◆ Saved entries
-- -- --
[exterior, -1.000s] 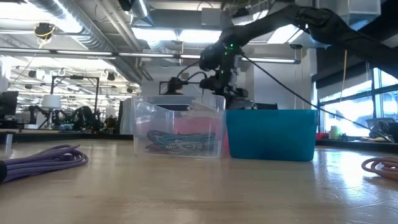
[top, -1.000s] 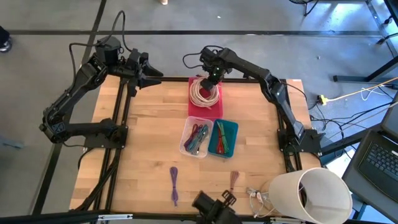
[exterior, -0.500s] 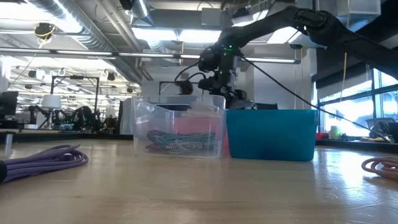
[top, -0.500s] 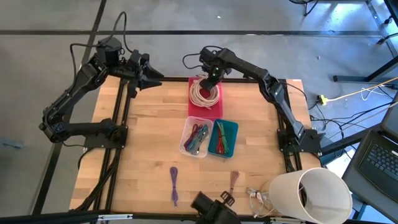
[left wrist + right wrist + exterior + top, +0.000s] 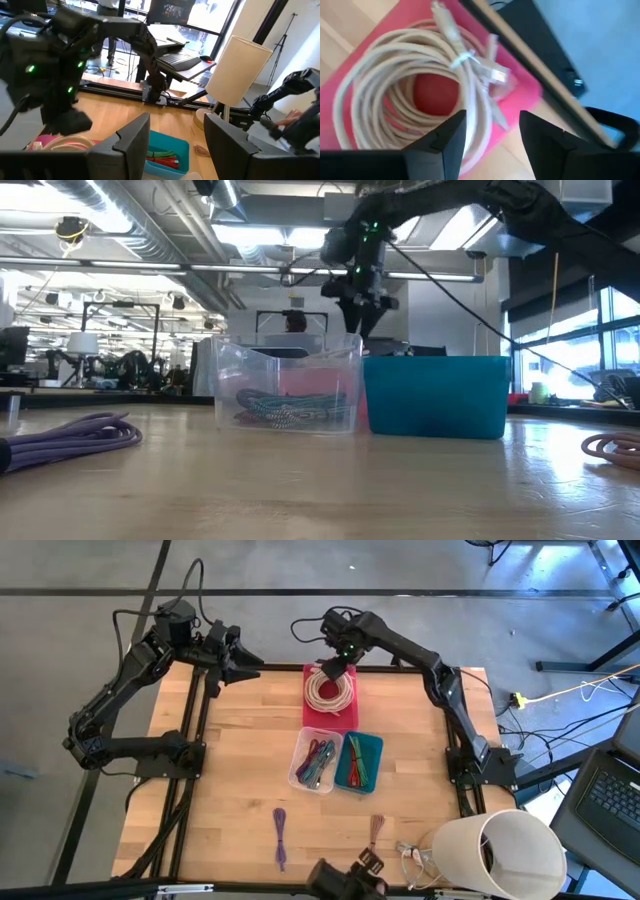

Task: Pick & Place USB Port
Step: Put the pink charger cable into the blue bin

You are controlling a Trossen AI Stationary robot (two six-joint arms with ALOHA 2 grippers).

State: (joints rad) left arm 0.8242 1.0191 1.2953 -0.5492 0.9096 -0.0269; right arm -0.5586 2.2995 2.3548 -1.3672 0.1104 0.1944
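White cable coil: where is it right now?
In the high view the white coil lies in the pink bin at the table's far middle, just beyond the clear bin, with the right tool open above it.

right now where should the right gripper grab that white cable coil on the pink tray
Probably at the tied spot, where a small tie bunches the strands of the white cable coil together, coming straight down from above. The coil lies flat in the pink tray, so its loops spread out and one pinch across the bundled part should lift them all. The right gripper hangs open just above the coil's far edge.
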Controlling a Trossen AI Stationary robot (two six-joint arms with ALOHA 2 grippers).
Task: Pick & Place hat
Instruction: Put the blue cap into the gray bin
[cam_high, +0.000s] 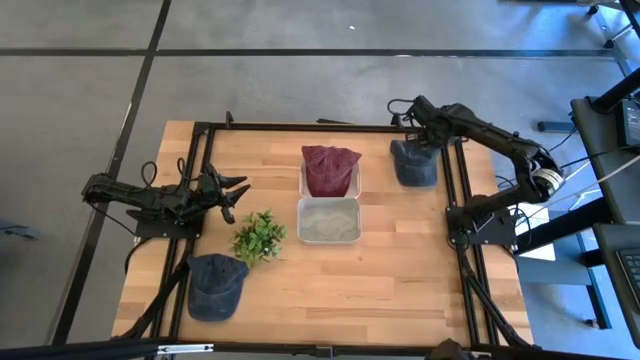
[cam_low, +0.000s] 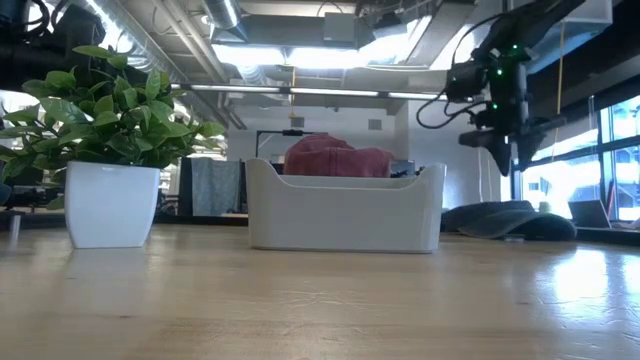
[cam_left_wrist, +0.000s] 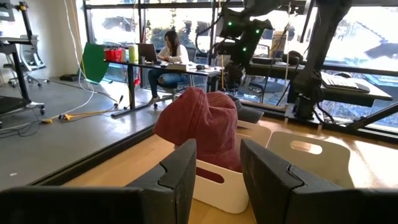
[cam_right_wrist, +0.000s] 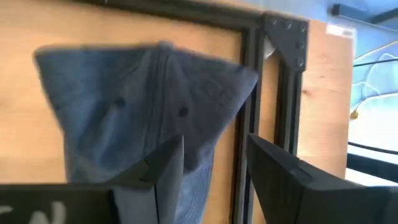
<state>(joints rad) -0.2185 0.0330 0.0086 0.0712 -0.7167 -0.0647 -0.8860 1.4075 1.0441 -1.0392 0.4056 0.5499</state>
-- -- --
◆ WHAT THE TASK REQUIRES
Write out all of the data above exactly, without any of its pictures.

◆ SOLUTION FOR THIS EXERCISE
[exterior, -1.000s] 
[top, -1.000s] 
[exterior, -0.500s] 
[top, -0.500s] 
[left wrist + right wrist + exterior + top, +0.000s] 

Task: Pick & Place USB Port
Step: Put the pink charger cable into the blue bin

You are controlling a Trossen AI Stationary robot (two six-joint arms with ALOHA 2 grippers).

State: (joints rad) left arm 0.8242 1.0191 1.2953 -0.5492 0.9096 -0.0269; right arm -0.5586 2.2995 2.3548 -1.3672 0.1104 0.1944
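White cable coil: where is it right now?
In the high view the white coil lies in the pink bin at the table's far middle, just beyond the clear bin, with the right tool open above it.

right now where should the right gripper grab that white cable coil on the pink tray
Probably at the tied spot, where a small tie bunches the strands of the white cable coil together, coming straight down from above. The coil lies flat in the pink tray, so its loops spread out and one pinch across the bundled part should lift them all. The right gripper hangs open just above the coil's far edge.
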Controlling a Trossen AI Stationary robot (two six-joint arms with ALOHA 2 grippers).
Task: Pick & Place hat
Instruction: Put the blue cap into the gray bin
[cam_high, +0.000s] 
[cam_low, +0.000s] 
[cam_left_wrist, +0.000s] 
[cam_right_wrist, +0.000s] 
<state>(joints rad) -0.2185 0.0330 0.0086 0.0712 -0.7167 -0.0647 -0.8860 1.4075 1.0441 -1.0392 0.4056 0.5499</state>

The exercise has been carried out completely.